Cody, you are correct about slop in the trigger, but that has never bothered me as usually it is not that much. Rich, I have no doubt that you can reshape a tumbler correctly, but this guy cannot even take a lock apart yet. I should have been more explicit in my post, as my advice was in regard to amateurs, which certainly does not include you. I know your reputation for being a fine smith. Sorry, if you took offense, but I still stand by my post as being the simplist way to get a good trigger without mucking anything up, and I doubt that Jim Chambers would correct it, due to legal liability issues.
 
Sounds like you would be better off with a set trigger and not mess with the lock. If you don't feel creep in the lock but feel it when the lock is on the gun then the trigger pivot point may not be in a good location. It also helps if the trigger is polished where it comes into contact with the sear bar. Any roughness in the contact area will cause a rough trigger pull.
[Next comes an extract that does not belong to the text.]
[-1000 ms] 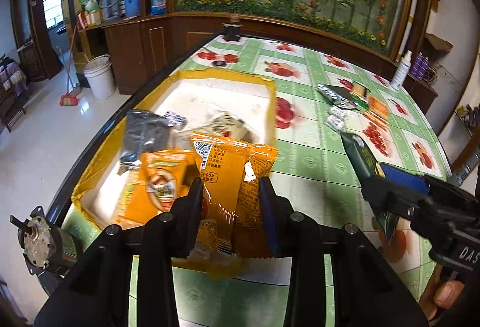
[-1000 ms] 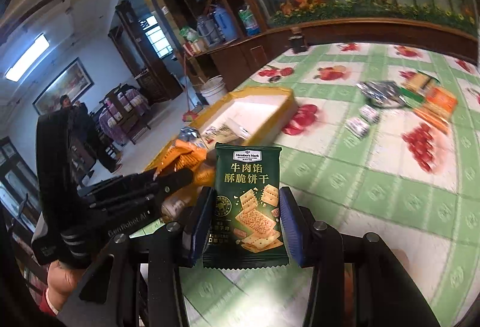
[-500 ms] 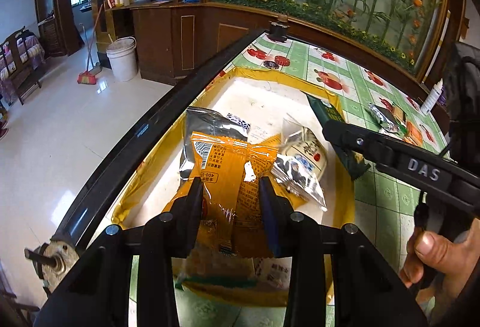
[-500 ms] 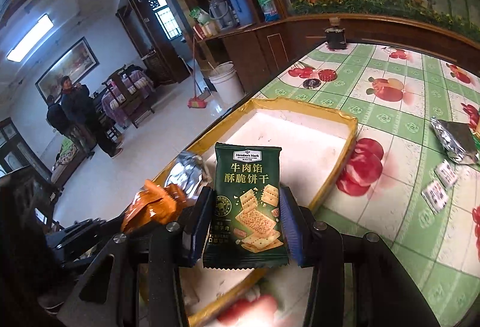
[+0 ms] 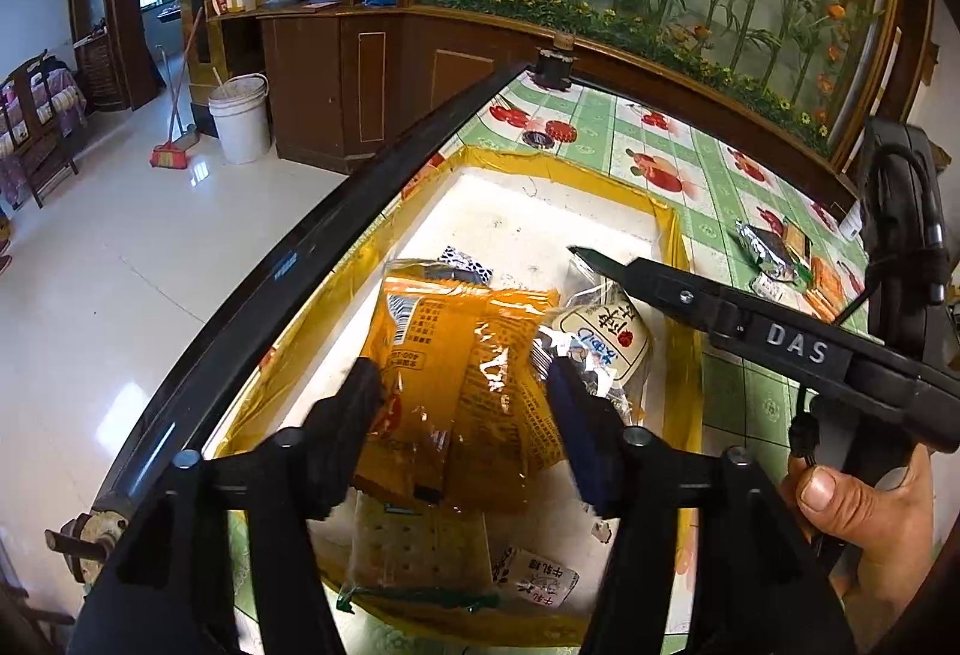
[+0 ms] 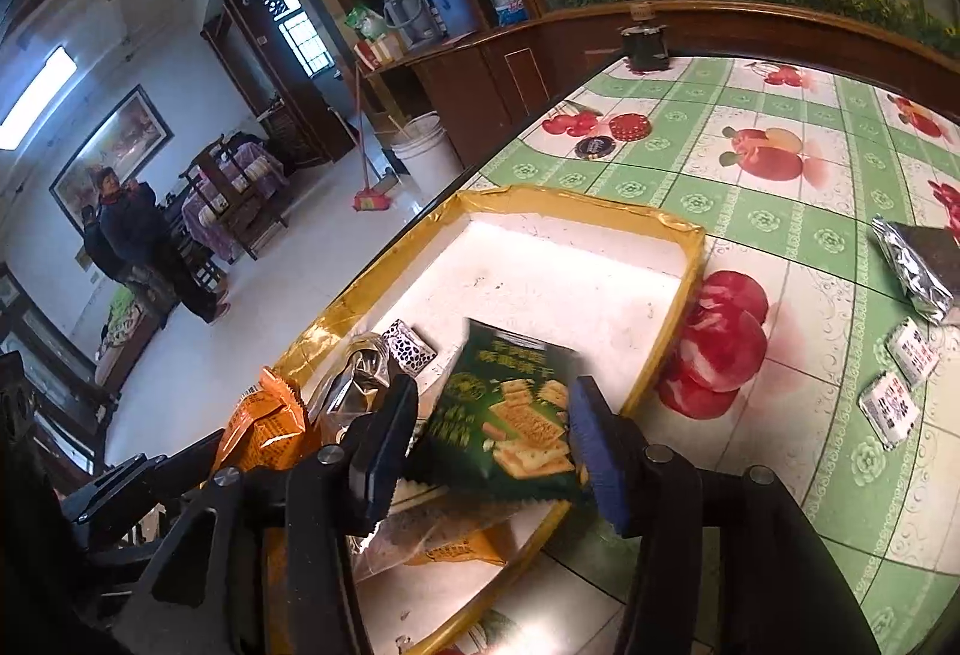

Changing the pivot point on the trigger will change the length of pull, as the pull get shorter it will also add pounds to the pull. All this assumes that the lock is top quality. When I build a lock I sometimes put a screw in to adjust sear ingagement.
 
Wick Ellerbe said:
Rich, I have no doubt that you can reshape a tumbler correctly, but this guy cannot even take a lock apart yet. I should have been more explicit in my post, as my advice was in regard to amateurs, which certainly does not include you. I know your reputation for being a fine smith. Sorry, if you took offense, but I still stand by my post as being the simplist way to get a good trigger without mucking anything up, and I doubt that Jim Chambers would correct it, due to legal liability issues.
Wick, your advice was well-given and intended and no offense taken. This forum is for the exchange of ideas. I think we probably all agree, now that we know the trigger pivot is so close to the sear bar, that the real problem is one of leverage and he's going to have creep regardless of lock tuning measures. I'd say about 75% sure that moving the trigger pivot forward 1/8" or even 3/16" would change the feel completely. Plus the lock would remain a very safe lock. I used to have a .22 when I was a kid that was unsafe- the sear was a stamping and not hardened right- and it's a miracle nobody ever got hurt with that gun. So safety first!
 
Having installed a Stan Hollenbaugh set trigger in my very slim So Colonial with a Chambers English lock I think I exhausted all of the advice I could get to get the trigger and lock to work properly in a stock that did not offer much room for forgiveness. The geometry of the trigger pivot and sear angle to the trigger bar are the issue is my bet. I got advice from Stan and Jim and did everything they suggested to the trigger and the lock and then got advice from someone else about the distance between the pivot and the sear and that solved the problem. No creep and light pull!! It is a complex geometric system and the locks being well made, it comes down to pivot point and height of trigger bar to get the system optimized.

I wouldn't mess with the lock. But give Jim a go. He will be helpful!!